能否算异常之处?自然算是异常,并且,异常地不是一点两点。
然而,此刻,不是追究这些异常的时候,而是二师兄所配制的解药,究竟缺失了哪两味药材?
这世间,再珍稀的药材,也会有人拥有,即便寻常的百姓没有,权贵阶层也会拥有,即便权贵阶层没有,至少皇宫也会有。
二师兄的药方,想必拿给朱佑樘看过,那朱佑樘必然知晓缺的药材为何。
朱佑樘除非想让我死,若不然,但凡只要皇宫有这两味药材,他绝迹会去太医署替我拿来。
连太医署都不曾拥有的药材,难不成是天上的仙草么?
再则,太医署没有,不代表山上就没有生长。
二师兄和朱佑樘都在想法子,或许,二师兄还发动了乔玠,发动了大魔头,甚至发动了他老爹扁源和他弟弟扁宇恒,而朱佑樘,则是发动了更多的人前去寻找。

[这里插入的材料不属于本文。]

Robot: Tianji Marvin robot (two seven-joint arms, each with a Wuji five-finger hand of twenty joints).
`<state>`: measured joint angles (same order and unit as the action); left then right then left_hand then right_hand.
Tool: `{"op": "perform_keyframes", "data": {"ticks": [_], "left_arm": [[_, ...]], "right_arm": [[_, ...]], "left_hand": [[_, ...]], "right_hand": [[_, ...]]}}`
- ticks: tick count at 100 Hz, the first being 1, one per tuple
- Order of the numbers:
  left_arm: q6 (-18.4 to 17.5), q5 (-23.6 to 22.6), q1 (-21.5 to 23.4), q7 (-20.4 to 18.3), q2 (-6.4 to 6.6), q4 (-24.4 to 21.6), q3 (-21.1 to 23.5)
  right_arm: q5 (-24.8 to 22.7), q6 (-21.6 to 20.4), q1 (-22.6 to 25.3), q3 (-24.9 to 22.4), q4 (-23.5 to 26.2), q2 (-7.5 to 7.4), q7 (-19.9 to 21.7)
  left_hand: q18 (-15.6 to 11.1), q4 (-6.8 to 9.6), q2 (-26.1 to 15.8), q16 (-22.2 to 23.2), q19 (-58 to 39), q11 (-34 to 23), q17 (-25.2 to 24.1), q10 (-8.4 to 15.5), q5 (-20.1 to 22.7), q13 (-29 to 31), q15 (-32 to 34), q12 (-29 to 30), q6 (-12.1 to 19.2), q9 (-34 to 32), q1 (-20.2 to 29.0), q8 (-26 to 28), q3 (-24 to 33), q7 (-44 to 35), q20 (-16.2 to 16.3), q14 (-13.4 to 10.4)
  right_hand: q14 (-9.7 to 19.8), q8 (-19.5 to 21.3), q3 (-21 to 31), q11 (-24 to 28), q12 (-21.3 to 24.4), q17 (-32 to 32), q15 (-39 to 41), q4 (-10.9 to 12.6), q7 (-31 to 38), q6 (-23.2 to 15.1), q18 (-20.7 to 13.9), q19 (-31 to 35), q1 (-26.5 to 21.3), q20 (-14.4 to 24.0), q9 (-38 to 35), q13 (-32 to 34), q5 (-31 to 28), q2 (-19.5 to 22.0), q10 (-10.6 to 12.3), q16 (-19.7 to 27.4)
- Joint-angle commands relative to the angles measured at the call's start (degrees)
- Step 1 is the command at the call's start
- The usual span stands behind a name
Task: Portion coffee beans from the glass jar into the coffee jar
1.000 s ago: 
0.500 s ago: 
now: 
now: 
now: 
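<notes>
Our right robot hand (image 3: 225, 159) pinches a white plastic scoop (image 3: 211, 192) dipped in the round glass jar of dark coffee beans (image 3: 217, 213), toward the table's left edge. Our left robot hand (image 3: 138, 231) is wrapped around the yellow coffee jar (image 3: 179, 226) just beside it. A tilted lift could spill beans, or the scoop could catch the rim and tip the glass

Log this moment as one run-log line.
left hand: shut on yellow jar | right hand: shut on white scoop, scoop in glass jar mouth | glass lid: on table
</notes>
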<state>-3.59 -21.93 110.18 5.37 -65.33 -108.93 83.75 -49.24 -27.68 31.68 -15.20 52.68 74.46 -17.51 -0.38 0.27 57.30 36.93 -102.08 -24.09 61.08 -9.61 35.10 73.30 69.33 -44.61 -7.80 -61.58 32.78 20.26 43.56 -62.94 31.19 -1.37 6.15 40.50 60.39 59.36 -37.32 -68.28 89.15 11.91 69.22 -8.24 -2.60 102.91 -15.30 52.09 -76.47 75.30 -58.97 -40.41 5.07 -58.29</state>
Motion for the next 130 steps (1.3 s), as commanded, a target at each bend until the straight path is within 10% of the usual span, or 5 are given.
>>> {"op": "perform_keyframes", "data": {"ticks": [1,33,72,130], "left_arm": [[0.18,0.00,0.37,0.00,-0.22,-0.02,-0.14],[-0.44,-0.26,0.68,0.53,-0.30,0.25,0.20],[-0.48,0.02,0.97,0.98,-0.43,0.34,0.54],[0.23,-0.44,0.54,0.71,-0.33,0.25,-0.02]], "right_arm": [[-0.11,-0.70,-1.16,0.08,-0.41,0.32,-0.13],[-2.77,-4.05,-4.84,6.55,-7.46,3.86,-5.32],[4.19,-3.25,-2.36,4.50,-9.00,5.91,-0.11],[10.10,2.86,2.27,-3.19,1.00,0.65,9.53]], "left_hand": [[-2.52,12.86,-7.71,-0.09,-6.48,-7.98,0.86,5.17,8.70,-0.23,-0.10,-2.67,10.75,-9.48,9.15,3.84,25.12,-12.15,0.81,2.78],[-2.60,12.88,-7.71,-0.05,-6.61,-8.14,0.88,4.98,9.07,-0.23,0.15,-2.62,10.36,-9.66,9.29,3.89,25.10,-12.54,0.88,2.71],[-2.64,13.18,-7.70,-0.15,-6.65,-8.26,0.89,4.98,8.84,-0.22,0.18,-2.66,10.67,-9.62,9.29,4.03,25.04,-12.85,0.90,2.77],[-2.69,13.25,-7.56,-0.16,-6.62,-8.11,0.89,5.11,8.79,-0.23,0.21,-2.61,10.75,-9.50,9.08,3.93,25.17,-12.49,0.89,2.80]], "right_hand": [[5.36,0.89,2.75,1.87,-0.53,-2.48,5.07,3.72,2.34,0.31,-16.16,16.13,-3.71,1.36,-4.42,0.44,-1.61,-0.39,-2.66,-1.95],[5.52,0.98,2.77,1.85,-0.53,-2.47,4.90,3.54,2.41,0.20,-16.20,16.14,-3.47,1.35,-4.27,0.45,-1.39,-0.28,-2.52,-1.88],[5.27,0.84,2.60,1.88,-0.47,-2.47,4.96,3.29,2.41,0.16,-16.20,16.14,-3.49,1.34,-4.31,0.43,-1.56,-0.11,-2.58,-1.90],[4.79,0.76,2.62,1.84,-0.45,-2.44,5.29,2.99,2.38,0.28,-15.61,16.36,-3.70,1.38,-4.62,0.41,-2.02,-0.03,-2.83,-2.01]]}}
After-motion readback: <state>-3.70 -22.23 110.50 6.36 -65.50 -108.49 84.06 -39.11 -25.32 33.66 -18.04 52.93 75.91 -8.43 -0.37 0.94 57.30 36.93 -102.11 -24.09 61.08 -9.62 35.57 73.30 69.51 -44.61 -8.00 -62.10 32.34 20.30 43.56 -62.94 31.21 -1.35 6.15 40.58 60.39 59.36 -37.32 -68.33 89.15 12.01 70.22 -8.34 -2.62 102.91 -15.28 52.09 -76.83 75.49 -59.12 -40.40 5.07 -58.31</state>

如此情形下,都未能找到,只能说明,那当真是珍稀之品。
穷追猛打了几日,二师兄始终不肯透露一丝口风,只是每日尽心尽力替我煎药,替我医治箭伤和刀伤。
在他的精心照料下,身体的状况,好转许多,可谓是有了神速的痊愈。
即便如此,两鬓的白发,怕是这辈子都难以恢复青春时候的模样了。
二师兄不断安慰我,说是他一定会找到根治的法子,或许连他自己都不曾知晓,他在许诺的时候,有多么底气不足。
不想打击他的自信,便成了他的好意,流露出希翼的神色来。
公孙狗贼曾经利用过我,曾算计过我,二师兄对我,同样有过欺骗,有过试探,或者,亦有过算计。
不想去细细思考,越思考,怕自己越失望,更不想去拆穿他,实乃,若是放在以前,我绝迹不明白他的心思,但这两年,宛若过了十年二十年一般。使得我看待问题的角度,发生了很大的转变,对他人,也渐渐多了几分将心比心的观念。
正是站在他的立场上思索过,才能试着去理解他,体谅他,才能数次抑制住自己想要对他下手的冲动。
其实,二师兄与花蝴蝶一般,只是用错了方式而已。起码,与我而言,是用错了方式。